What to produce
For this exercise, restate word for word only the lines from the one containing "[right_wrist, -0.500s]" through the last line below. Pictures do not get copied.

Data shown
......
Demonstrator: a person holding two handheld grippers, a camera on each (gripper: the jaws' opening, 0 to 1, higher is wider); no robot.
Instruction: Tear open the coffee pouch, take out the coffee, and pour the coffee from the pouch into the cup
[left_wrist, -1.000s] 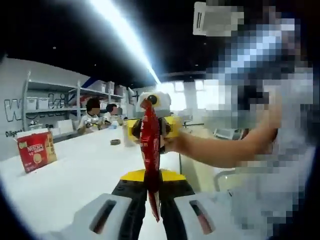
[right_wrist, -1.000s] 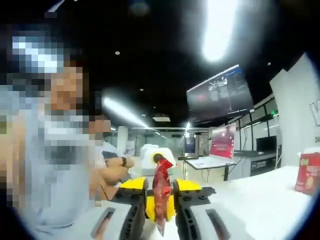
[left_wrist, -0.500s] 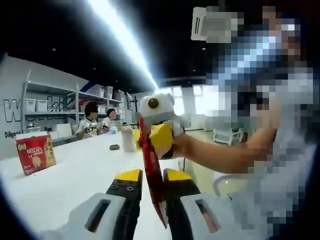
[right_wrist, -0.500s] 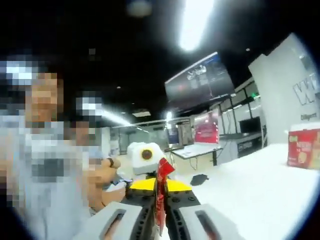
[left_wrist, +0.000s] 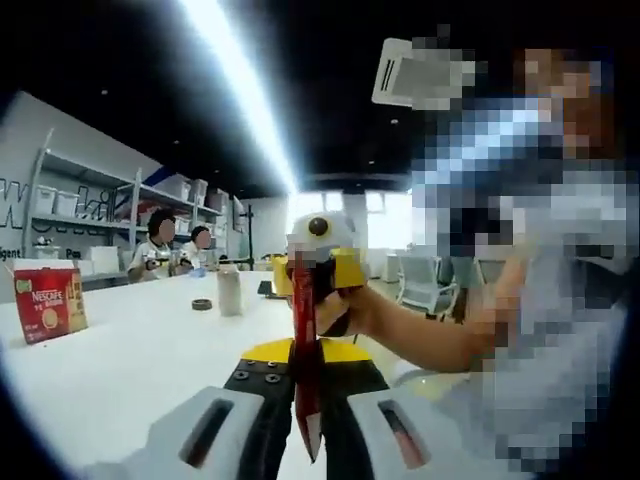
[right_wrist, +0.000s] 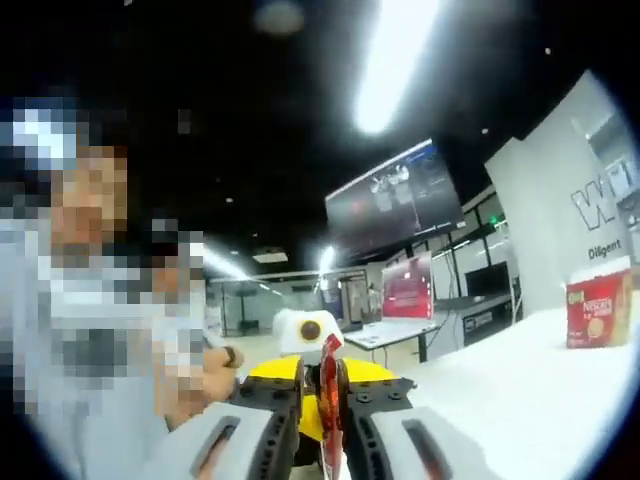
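Red coffee pouch (left_wrist: 305, 375) held mid-air above white counter (left_wrist: 110, 370), left claw (left_wrist: 305, 400) clamped on one end, right claw (right_wrist: 328, 425) clamped on other. Tear: pull claws apart, keep pouch upright, avoid spill.

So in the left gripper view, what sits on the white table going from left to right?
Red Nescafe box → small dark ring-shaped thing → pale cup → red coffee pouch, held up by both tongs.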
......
Exercise response
[right_wrist, -0.500s] 
[left_wrist, +0.000s] 
[right_wrist, +0.000s] 
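Red coffee pouch (left_wrist: 305, 375) held mid-air above white counter (left_wrist: 110, 370), left claw (left_wrist: 305, 400) clamped on one end, right claw (right_wrist: 328, 425) clamped on other. Tear: pull claws apart, keep pouch upright, avoid spill.

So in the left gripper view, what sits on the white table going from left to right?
Red Nescafe box → small dark ring-shaped thing → pale cup → red coffee pouch, held up by both tongs.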

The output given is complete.